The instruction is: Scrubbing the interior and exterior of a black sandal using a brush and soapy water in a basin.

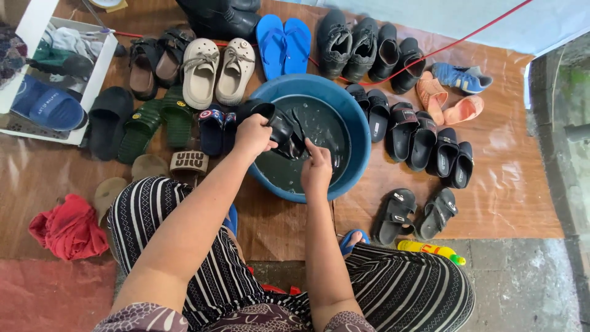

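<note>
Over the blue basin (356, 132) of dark water—both hands' grip pinches a black sandal (284, 132).

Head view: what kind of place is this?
Probably a home yard or porch floor used for washing footwear. A round blue plastic basin of dark water sits on a brown sheet, ringed by sandals and shoes; the left hand holds a black sandal over it.

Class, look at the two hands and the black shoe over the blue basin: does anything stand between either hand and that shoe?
Nothing visible does. The left hand grips the black shoe directly, and the right hand touches it above the basin.
</note>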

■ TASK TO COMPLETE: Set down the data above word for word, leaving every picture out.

■ SOLUTION TO THIS TASK:
The instruction is: Scrubbing the interior and exterior of a black sandal using a brush and soapy water in a basin.


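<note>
Over the blue basin (356, 132) of dark water—both hands' grip pinches a black sandal (284, 132).

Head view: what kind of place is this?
Probably a home yard or porch floor used for washing footwear. A round blue plastic basin of dark water sits on a brown sheet, ringed by sandals and shoes; the left hand holds a black sandal over it.

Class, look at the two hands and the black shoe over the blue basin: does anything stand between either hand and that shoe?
Nothing visible does. The left hand grips the black shoe directly, and the right hand touches it above the basin.
</note>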

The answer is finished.